In Germany the economy entered a technical recession in Q1. The main reason for this was falling consumer spending by inflation-stricken consumers.
According to the latest figures released by the Federal Statistical Office, the country’s gross domestic product (GDP) dropped by 0.3 per cent between January and March compared with the previous quarter. This marks the second consecutive decline, as the GDP had already fallen by 0.5 per cent in Q4 of last year. What does that mean for the German economy and what is the outlook for the second half of the year?
Recession – one term, many definitions
Germany has entered a so-called “technical recession”, as the most common definition of a recession – two consecutive quarters of shrinking economic output – has been met.
Among economists, however, it is disputed whether this simple definition alone is sufficient to speak of a recession, i.e. a significant and general downturn after a phase of economic growth. This definition is merely the best-known of several approaches to defining a recession, with other attempts at an economic definition also take into account parameters such as production capacity utilisation, demand or the situation on the labour market.

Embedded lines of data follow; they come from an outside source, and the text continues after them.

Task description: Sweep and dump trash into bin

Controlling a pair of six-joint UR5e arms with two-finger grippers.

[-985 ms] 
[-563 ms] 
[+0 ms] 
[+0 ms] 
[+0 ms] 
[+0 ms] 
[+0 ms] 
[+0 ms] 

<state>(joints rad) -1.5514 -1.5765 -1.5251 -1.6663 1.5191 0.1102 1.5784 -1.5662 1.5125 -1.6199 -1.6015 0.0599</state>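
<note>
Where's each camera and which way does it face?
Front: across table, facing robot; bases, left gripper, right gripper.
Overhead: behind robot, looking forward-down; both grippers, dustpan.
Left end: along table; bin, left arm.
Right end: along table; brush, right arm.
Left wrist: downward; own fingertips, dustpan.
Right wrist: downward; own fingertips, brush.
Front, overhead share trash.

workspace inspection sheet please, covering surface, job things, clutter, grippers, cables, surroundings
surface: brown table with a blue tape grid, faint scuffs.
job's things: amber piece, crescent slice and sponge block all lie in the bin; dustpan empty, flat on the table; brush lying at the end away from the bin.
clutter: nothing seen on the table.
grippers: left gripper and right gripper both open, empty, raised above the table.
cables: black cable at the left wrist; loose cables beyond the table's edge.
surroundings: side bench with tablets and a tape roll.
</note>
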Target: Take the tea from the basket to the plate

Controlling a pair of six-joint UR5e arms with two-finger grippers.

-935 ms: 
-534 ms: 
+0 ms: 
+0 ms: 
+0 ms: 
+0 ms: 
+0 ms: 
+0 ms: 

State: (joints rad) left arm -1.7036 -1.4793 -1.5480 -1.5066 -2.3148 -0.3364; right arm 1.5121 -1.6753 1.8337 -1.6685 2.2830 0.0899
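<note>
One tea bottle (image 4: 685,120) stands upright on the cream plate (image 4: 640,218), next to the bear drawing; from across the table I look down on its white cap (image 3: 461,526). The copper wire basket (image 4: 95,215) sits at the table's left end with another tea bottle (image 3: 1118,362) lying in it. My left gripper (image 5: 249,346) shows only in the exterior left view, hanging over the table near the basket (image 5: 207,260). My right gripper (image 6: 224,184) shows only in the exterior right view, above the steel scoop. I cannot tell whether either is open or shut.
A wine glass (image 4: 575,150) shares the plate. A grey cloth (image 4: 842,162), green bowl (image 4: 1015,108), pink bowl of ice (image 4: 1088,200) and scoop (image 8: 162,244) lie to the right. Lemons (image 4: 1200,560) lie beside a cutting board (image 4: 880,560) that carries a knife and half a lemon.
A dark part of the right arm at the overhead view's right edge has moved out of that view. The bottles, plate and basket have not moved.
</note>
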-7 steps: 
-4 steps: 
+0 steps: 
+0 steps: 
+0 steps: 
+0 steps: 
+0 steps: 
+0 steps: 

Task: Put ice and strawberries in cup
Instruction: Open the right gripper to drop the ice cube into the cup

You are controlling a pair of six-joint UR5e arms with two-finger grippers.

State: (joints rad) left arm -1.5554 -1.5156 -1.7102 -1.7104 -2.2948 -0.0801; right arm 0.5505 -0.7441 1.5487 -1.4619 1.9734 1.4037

Inflation and loss of purchasing power dampen rrivate consumption
The German economy was impacted by shrinking private consumption, which declined by 1.2 per cent in the first quarter. One reason for this is likely to be consumers’ loss of purchasing power due to the high inflation. While employees’ gross monthly earnings saw the strongest increase since 2008, growing by 5.6 per cent between January and March in a YoY quarterly comparison, consumer prices rose by an even stronger 8.3 per cent in the same period, according to the Federal Statistical Office.
Government consumption also fell by 4.9 per cent in Q1. However, a positive stimulus for the economy came from investments, which grew by 3.9 per cent, as well as foreign trade.
Latest data shows improving consumer sentiment
A ray of hope for a recovering consumer sentiment comes from the latest indicators. The consumer climate index calculated by the market research institute GfK recently improved for the eighth consecutive month following noticeable wage increases. The institute forecasts a 1.6-point increase for its consumer climate barometer in June, bringing it up to minus 24.2 points.
The slight recovery was supported by expectations of higher wages, which also increased for the eighth month in a row. „Expectations of significantly higher, collectively agreed income increases are primarily responsible for the more optimistic mood,” GfK expert Rolf Bürkl said of the institute’s consumer survey. However, a strong upturn in consumer sentiment is not on the horizon short-term.
Consumer sentiment remains below the low level of spring 2020 during the first pandemic-related lockdown. Consumers are also more pessimistic about the outlook for the German economy than previously. “It appears that consumers are uncertain about how the German economy will develop in the coming months,” GfK market researchers said. Companies as well are currently expressing skepticism about the next few months. The business climate index calculated by the German ifo Institute in monthly surveys recently fell to 91.7 points from 93.4 points in the previous month.
Bundesbank and finance ministry expect slight growth this year, strong growth in 2024
The German Bundesbank also expects only slight growth in Q2. “In the second quarter of 2023, economic output is likely to increase slightly,” it states in its latest monthly report. Clearing supply bottlenecks, high-order backlogs and lower energy prices should ensure a recovery in the industry. “This should also support exports, especially as the global economy has regained some momentum,” states the German Bundesbank. The German government expects GDP to grow by 0.4 per cent this year. In 2024, a stronger increase of 1.6 per cent is expected.
Retail sales on downward course
In view of the loss of purchasing power and fluctuating energy prices, the experts at the German Federal Ministry of Finance believe that retail sales will continue downwards for the time being.
In March, retail sales recently declined by 1.3 per cent compared to the previous month; adjusted for inflation the drop is as high as 2.4 per cent, according to the Federal Statistical Office – the sharpest decline in five months. Compared to March 2022, the drop is 10.3 percent. “This is the sharpest YoY monthly decline in sales since the start of the time series in 1994,” the statisticians emphasised.
However, the slump may be over soon. “In the further course of the year, a gradual but moderate recovery of activity in the retail sector can generally be expected,” the latest monthly report of the Ministry of Finance states. As soon as a drop in inflation coupled with wage increases and tax relief measures bring real gains in purchasing power again, consumers’ purchasing mood should pick up as well, the ministry’s experts write.
Highest Point of Inflation Has Likely Passed
The German Institute for Economic Research (DIW) and the Munich-based ifo Institute believe that the peak of the inflationary wave in Germany has already passed. The ifo Institute’s barometer for price expectations in the coming three months fell from 21.5 to 19.0 points in May, the German researchers announced last Friday on their monthly business survey.
This would mark the lowest level in more than two years. Economists polled by Reuters news agency expect inflation to drop to 6.5 per cent in May, the lowest level in more than a year.